In the Salon
There seems to be a lot of science being thrown at the "Trump Phenomenon." Salon covers yet another, and interviews the author.
A new paper, recently presented at the American Political Science Association's annual convention, suggests a widespread motive driving people to share fake news, conspiracy theories and other hostile political rumors. "Many status-obsessed, yet marginalized individuals experience a 'Need for Chaos' and want to 'watch the world burn'," lead author Michael Petersen tweeted, announcing the availability of a preprint copy.
Truth, in such a worldview, is beside the point, which offers a new perspective on the limitations of fact-checking. The motivation behind sharing or spreading narratives one may not even believe can help make sense of a variety of threatening or confusing recent developments in advanced democracies. It also sheds light on disturbing similarities with outbreaks of ethnic or genocidal violence, such as those seen in Rwanda and the Balkan nations during the 1990s.
Preprint of the paper available at PsyArXiv, here. [DOI: 10.31234/osf.io/6m4ts]
(Score: 5, Insightful) by Phoenix666 on Wednesday September 12 2018, @05:59PM (5 children)
I would say it's on SN because TFA is ostensibly about a political scientist trying to develop a model to understand and predict social breakdown. How do you measure the health of a polity? Can you track that and understand where it stands? Being able to do something like that would be useful for everyone.
The political scientist interviewed in TFA does not make a strong case. It seems backward to use participation in violent activism (smashing storefronts, assaulting people you don't like, etc) as a predictor for how willing those people will be to share destructive rumors. It's rather like studying violent inmates as a predictor for how many of them will use inappropriate language, when it would be far more useful to study the use of inappropriate language to predict how many of those who use it will go on to commit violent crimes.
That aside, the most regrettable aspect of TFA is that Salon pushes it into the territory of a screed, placing a banner with pictures of Donald Trump, Alex Jones, and Sean Hannity at the top and constantly casting the questions in a posture of pathologizing anyone who challenges the status quo, meaning Trump and those who support him (and their counterparts in other places around the world right now like Hungary and Sweden).
In it, as in so much else that is in the MSM these days, speaks the tongue of the Establishment, the 1%, the power elites. "Anyone who challenges our grip on power is an anarchist!!!" There is no self-reflection, that, perhaps, the people arraying themselves against their "order" are really angry at having been cheated and destroyed by that "order." There is no allowance for the idea that challenging the order of the status quo is maybe not about "inciting chaos," but about creating a different "order" that will better serve everyone.
Nope, for them it's all a zero-sum game.
How can the political scientist in the article do his work, on what he hopes will be an apolitical model that will be useful, against a backdrop like that? How do the rest of us do likewise in our own spheres of activity?
Washington DC delenda est.
(Score: 0) by Anonymous Coward on Wednesday September 12 2018, @06:46PM (1 child)
Does the name Hari Seldon ring a bell?
(Score: 2) by kazzie on Thursday September 13 2018, @06:46AM
No, that's Pavlov.
(Score: 0, Redundant) by VLM on Wednesday September 12 2018, @07:17PM (2 children)
I'd tentatively agree with about 90% to 99% of your assessment with the caveat that word choice was extremely weird and weak:
That d in democratic needs to be capitalized to represent the intensely biased level of propaganda from legacy media.
If, as per
https://news.gallup.com/poll/195542/americans-trust-mass-media-sinks-new-low.aspx [gallup.com]

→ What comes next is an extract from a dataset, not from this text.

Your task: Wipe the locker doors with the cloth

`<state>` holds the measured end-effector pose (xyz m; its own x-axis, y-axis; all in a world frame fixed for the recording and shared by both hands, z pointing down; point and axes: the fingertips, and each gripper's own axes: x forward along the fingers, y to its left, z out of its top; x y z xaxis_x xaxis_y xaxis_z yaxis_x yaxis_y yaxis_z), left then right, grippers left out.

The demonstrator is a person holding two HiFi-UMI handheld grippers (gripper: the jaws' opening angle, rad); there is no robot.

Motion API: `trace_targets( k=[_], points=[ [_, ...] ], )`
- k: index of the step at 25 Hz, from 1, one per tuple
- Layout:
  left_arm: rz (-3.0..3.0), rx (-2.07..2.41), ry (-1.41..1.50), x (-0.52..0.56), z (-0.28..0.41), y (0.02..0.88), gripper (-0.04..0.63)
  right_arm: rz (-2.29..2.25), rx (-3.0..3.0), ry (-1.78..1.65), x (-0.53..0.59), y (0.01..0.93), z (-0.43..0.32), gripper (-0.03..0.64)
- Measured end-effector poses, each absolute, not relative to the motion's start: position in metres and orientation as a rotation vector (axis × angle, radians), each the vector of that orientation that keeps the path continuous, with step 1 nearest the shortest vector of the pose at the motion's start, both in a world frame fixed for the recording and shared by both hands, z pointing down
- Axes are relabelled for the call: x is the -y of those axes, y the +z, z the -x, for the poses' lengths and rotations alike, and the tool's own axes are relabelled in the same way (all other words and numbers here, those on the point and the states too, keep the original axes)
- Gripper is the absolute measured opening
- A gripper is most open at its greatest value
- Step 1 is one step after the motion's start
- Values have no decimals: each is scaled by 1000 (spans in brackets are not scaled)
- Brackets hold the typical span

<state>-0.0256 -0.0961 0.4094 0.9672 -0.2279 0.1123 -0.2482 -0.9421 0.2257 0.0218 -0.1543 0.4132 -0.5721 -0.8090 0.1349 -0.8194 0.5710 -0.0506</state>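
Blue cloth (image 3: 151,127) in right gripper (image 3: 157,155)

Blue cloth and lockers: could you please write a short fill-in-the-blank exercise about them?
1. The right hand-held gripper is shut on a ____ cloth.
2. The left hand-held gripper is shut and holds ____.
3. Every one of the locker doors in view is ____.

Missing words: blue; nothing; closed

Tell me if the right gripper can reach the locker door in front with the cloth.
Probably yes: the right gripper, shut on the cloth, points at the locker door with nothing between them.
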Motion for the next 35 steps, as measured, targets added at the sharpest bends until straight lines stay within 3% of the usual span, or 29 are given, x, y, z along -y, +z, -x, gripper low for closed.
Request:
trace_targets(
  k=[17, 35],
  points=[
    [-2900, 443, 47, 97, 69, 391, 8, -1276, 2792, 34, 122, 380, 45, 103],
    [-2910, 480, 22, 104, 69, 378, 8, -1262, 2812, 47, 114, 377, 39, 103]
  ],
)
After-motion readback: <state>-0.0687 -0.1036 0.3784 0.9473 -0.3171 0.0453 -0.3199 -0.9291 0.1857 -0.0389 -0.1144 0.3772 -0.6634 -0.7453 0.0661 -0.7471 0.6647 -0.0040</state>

somewhere around 68% and climbing of the population see the biased legacy media as comical propaganda; given that, calling any opposition to the bias "fake news" is going to result in making fun of the legacy media.
If your propaganda is the laughing stock of 68% and rising of the population, don't be surprised at people laughing right back. If you take their comedy seriously, you'll get VERY confused, but if you understand the comedy is a political display of disrespect, then it makes more sense.
Sort of like the boomer hippies trying to make smoking weed a political act half a century ago; that sounds idiotic out of context, and admittedly many just were in for the LOLs.
There's a political meaning behind "your propaganda is so laughable we not only won't be an obedient congregation for your sermon, we'll laugh at you and troll you". Its a symptom, perhaps, of the increasing gulf between successful and unsuccessful along political lines. If one group demands and gets a devout sermon preaching to the choir, and the other less religious side sees your sacred sermon as a joke or punchline because they're no longer devout believers, and then you take their apostasy as merely being indication they need more propaganda and indoctrination ...
(Score: 5, Informative) by DeathMonkey on Wednesday September 12 2018, @09:51PM (1 child)
We trust the media more than we trust people who cherry-pick two year old polls, though.
(Score: 1, Insightful) by Anonymous Coward on Thursday September 13 2018, @02:30AM
Pretty sure you trust whoever tells you what you want to believe.